“Dayward” by ZZ Packer
ZZ Packer’s rise to big-city buzz and media stardom began with the summer 2000 special Debut Fiction issue of The New Yorker. Accompanying her story, “Drinking Coffee Elsewhere,” was a full-page photo of Packer sitting on some rough city steps beside a cracked, graffiti wall. Dressed simply in black slacks and a white top, her hair in cornrows, she stares at the camera with a sullen, even angry, look. Given this projected persona, it is not surprising that reviewers of her first book of short stories, of which The New Yorker story is the title piece, called her a fresh voice of the outsider and the disenfranchised. However, ZZ Packer is no child of the ghetto who rose up shaking her fist in righteous anger at white economic oppression. Born in Louisville, Ky, her parents were a middle-class small business owner and a schoolteacher. She is a Yale graduate, who also attended the prestigious Writing Seminar at Johns Hopkins University as well as the influential Iowa Writers Workshop.
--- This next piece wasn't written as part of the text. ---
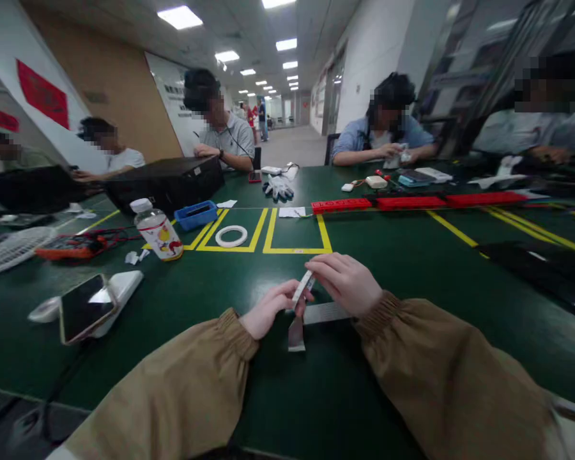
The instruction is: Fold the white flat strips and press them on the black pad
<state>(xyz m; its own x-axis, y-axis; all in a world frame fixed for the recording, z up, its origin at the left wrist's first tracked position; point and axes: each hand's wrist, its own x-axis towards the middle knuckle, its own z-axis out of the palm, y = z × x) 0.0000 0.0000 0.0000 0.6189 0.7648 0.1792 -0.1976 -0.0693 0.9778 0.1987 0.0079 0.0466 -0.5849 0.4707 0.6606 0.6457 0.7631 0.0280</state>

What Packer succeeded in doing in her collection Drinking Coffee Elsewhere was to create African American characters either who are not defined solely by their race or by their economic status, or whose assertion of race is a relatively harmless result of the uncertainty of well-meaning whites. For example, “Brownies,” whose narrator is a young African American girl at summer camp with her Brownie troop, begins as a typical race prejudice story with her friends vowing to kick the butts of a troop of little white girls who have come to camp with complexions like a blend of strawberry and vanilla ice cream, packing Disney character sleeping bags. The African American girls are tough-talkers who laugh that the white girls smell like wet Chihuahuas and who scornfully call everything dumb or distasteful “Caucasian.” The immediate cause of the conflict develops when one of the African American girls hears a white girl use the hated “N” word. Although the talk of retaliation is tough, it comes from the mouths of very young children, who are not quite sure what would be the appropriate revenge, except maybe putting daddy longlegs in the white girls’ sleeping bags and then beating them as flat as frying pans when they wake up.
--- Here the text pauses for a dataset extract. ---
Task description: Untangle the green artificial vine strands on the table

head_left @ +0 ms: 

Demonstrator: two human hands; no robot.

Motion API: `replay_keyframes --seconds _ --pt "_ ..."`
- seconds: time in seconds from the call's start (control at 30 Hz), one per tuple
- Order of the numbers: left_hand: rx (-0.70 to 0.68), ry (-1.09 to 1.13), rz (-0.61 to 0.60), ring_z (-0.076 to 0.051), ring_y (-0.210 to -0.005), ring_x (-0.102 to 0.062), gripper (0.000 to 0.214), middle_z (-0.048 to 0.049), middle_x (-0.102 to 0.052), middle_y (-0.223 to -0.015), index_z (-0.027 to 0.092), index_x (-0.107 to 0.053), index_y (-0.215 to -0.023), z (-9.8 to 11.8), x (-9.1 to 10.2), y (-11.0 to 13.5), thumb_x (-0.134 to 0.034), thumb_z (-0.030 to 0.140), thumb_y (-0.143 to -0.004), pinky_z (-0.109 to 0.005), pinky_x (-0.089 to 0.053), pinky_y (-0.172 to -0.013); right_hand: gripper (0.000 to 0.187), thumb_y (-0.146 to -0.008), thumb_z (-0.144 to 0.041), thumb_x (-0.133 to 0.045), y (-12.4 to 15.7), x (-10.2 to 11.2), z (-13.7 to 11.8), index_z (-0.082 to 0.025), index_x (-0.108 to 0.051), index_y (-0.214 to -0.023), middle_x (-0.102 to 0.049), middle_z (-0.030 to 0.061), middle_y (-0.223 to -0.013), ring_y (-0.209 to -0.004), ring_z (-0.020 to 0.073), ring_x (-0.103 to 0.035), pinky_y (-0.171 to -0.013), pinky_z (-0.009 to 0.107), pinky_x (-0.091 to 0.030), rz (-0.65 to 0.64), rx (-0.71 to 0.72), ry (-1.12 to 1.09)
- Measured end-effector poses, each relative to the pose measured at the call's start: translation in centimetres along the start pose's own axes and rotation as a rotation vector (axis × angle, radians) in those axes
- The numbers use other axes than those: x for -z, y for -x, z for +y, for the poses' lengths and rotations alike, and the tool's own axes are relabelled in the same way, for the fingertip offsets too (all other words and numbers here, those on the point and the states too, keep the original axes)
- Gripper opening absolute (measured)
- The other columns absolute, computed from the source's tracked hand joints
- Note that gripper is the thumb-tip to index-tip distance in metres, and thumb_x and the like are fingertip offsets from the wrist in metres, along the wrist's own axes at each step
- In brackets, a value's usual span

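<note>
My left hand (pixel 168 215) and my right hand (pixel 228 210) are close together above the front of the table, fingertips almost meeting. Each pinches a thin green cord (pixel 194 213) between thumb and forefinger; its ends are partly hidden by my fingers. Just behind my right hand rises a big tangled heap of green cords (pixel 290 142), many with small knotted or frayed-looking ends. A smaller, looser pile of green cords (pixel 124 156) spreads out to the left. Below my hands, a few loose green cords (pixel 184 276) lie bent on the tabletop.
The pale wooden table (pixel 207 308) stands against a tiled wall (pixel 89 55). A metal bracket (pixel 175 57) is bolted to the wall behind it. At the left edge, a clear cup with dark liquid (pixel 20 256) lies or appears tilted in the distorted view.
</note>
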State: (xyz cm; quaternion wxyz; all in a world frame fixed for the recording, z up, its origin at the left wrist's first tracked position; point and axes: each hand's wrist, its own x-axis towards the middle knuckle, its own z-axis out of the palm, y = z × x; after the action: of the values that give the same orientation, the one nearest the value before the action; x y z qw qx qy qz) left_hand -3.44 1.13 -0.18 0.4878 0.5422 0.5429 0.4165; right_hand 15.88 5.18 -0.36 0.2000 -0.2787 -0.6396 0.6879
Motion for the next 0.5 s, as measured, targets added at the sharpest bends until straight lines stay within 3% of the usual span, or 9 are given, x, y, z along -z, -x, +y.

By the time the black girls decide to corner the white kids in the bathroom, the narrator says that the revenge was no longer about one of them being called a derogatory name, for the word that started it all now seems to have turned into something deeper and unnamable. However, it should be noted here, that ZZ Packer does not suggest what this ominous unnamable thing is, except perhaps the inevitable tension that results from “difference.” When the little white girls are actually confronted, the black girls discover that they are mentally handicapped, evoking the derogatory name “retarded” and suggesting an easy sort of turning-the-tables discrimination. Furthermore, the black girls are told that the white children are echolalic, which means they say whatever they hear, like an echo.
The story thus ends as a sort of cautionary fable about prejudice and about how older generations pass down racial intolerance. Although the young African Americans are hard to resist with their little girl street-wise talk, they are really middle-class kids, posturing the way they have seen others do. Like the white girls, they are small children who say things they have heard others say. The story succeeds because it allows African American girls to make fun of white girls and talk tough about beating them up for using the “N” word, but since they are only small children at summer camp, it is all within a harmless, comic context. It pleases readers that the discrimination tables get an O. Henry turn and that the story ends with a simple moralistic message about prejudice.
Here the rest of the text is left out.